Hello Linux Geeksters. After a lot of debates, the Debian Technical Committee has decided to make Red Hat’s systemd the default init service manager of Debian Jessie, which will be released in 2015. Actually, the Debian developers have already started work, making a backports repository of systemd already available, in order to help the other developers that want to adopt systemd on their Linux systems.

Not long after that, Mark Shuttleworth has announced that Canonical supports Debian’s decision to switch to systemd and that Ubuntu will also replace Upstart with Systemd, starting with Ubuntu 16.04 LTS, the next long term supported Ubuntu system.
For Ubuntu 14.04 Trusty Tahr and Ubuntu 12.04 Precise Pangolin, systemd has been added to a third party PPA, so testing it on the latest Ubuntu LTS systems is easy. All you have to do is add the ppa to your system, update the local repository index and perform a system upgrade. Like this:
$ sudo add-apt-repository ppa:pitti/systemd
$ sudo apt-get update
$ sudo apt-get dist-upgrade
Optional: Update the /etc/default/grub file before you edit it, just in case you break something:
$ sudo cp /etc/default/grub /etc/default/grub.bak
Next, open the /etc/default/grub file, with sudo permissions:
$ sudo vim /etc/default/grub
Edit the GRUB_CMDLINE_LINUX_DEFAULT line, so that it looks like this:
GRUB_CMDLINE_LINUX_DEFAULT = "init=/lib/systemd/systemd"

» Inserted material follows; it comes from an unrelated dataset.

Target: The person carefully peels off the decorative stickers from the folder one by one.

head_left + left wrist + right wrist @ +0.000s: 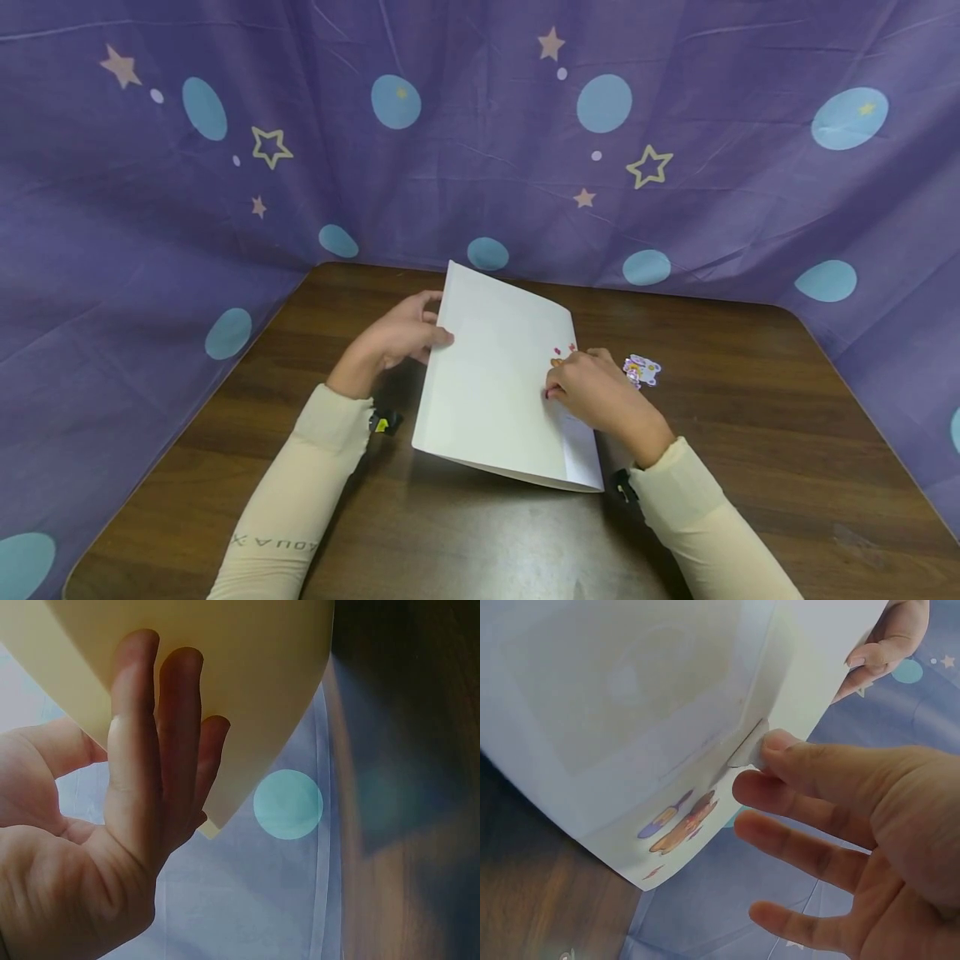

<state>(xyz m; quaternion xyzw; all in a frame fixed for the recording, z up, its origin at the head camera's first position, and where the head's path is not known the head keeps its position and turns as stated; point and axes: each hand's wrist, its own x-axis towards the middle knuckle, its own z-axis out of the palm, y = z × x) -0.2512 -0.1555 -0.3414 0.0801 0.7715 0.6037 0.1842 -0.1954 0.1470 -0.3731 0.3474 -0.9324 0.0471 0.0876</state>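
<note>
A white folded card or folder [487, 375] stands tilted above the table, its lower edge bowed open. At its left edge my left hand [405, 329] holds it, the thumb on the front and straight fingers spread behind, as the left wrist view shows. My right hand [600, 387] is at the folder's right side. In the right wrist view its thumb and index finger pinch a small whitish flap [748, 750] on the folder's face, the other fingers held apart. Small coloured pictures [682, 825] lie near that edge, beside a large pale rectangular panel [622, 697].
On the brown wooden table [750, 417], just right of my right hand, lies a cut-out bear-shaped sticker [642, 370]. A purple curtain [480, 150] with stars and blue ovals encloses the table's back and sides. Dark wrist devices [387, 422] sit under both sleeves.
</note>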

And upgrade the grub, in order to get the latest changes applied:
$ sudo update-grub
Optional: If you break something (but you have performed the backup step), do:
$ sudo mv /etc/default/grub.bak /etc/default/grub
$ sudo update-grub
Note: Due to the fact that Upstart has some optimizations created for Ubuntu and systemd is in its early stage of the porting process, your system will not boot up faster with systemd (for now).